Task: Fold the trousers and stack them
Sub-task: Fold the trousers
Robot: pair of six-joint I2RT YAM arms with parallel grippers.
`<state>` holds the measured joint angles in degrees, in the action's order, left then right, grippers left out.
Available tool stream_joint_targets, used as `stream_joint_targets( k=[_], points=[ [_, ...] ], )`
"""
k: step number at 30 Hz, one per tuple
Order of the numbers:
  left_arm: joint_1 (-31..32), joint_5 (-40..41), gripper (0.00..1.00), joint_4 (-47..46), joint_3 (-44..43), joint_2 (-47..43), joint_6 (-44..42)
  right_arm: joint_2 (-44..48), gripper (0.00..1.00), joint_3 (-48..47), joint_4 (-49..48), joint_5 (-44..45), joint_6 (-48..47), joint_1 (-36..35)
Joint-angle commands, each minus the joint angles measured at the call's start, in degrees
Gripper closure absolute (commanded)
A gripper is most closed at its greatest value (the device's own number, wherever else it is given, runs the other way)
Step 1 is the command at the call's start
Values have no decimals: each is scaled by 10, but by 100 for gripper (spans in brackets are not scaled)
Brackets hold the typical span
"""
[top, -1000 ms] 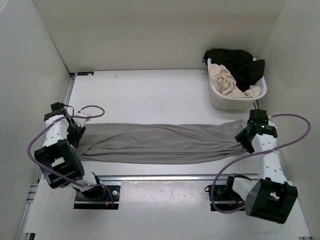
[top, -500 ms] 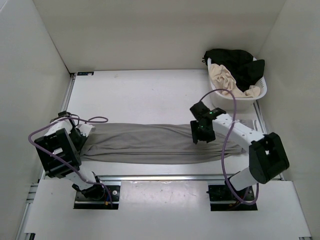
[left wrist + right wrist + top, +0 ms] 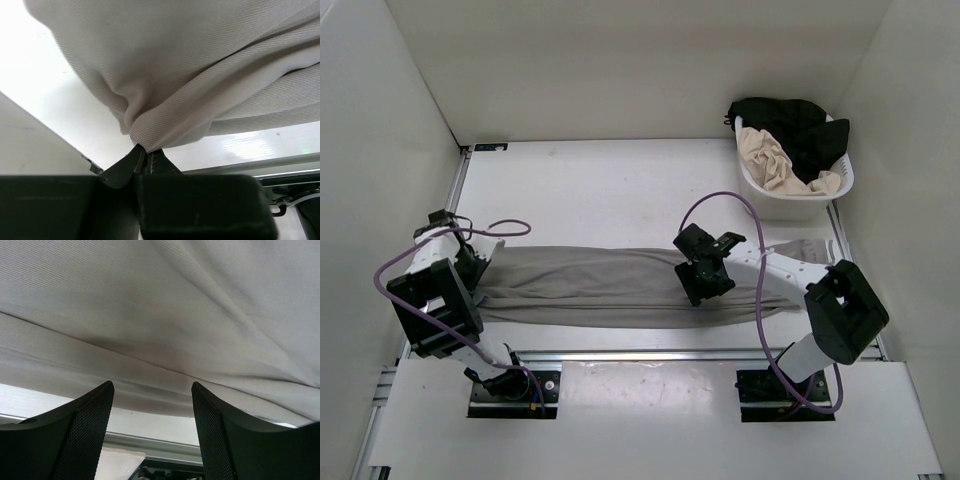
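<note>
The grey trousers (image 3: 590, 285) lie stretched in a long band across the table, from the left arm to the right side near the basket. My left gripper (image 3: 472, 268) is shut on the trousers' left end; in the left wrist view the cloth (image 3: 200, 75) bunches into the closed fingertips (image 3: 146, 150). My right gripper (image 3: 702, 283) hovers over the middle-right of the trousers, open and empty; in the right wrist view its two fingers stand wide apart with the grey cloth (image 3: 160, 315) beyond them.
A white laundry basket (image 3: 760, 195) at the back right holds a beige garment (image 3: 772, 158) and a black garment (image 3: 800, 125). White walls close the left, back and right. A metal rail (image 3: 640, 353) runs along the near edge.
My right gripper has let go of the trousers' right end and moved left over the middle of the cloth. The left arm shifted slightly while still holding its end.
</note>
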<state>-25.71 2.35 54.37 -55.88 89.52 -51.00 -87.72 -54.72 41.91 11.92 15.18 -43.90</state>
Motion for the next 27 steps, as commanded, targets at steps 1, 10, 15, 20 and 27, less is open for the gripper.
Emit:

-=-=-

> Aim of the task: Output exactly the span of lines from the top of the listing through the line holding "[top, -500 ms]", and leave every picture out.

> Solution to this task:
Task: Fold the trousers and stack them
Sub-task: Fold the trousers
Robot: pair of six-joint I2RT YAM arms with parallel grippers.
`<state>` holds the measured joint angles in degrees, in the action's order, left then right, grippers left out.
Available tool stream_joint_targets, used as `stream_joint_targets( k=[_], points=[ [_, ...] ], )`
"""
k: step number at 30 Hz, one per tuple
Order of the numbers:
  left_arm: joint_1 (-31..32), joint_5 (-40..41), gripper (0.00..1.00), joint_4 (-47..46), joint_3 (-44..43), joint_2 (-47..43), joint_6 (-44..42)
  right_arm: joint_2 (-44..48), gripper (0.00..1.00), joint_3 (-48..47), joint_4 (-49..48), joint_5 (-44..45), joint_6 (-48..47), joint_1 (-36..35)
Joint-angle commands, each minus the joint angles measured at the call's start, in degrees
Gripper closure absolute (commanded)
A gripper is most closed at its greatest value (the device's own number, wherever else it is given, runs the other way)
Step 1 is the command at the call's start
Values have no decimals: each is scaled by 10, but by 100 for gripper (spans in brackets are not scaled)
Brackets hold the typical span
"""
[top, -1000 ms] 
[top, -500 ms] 

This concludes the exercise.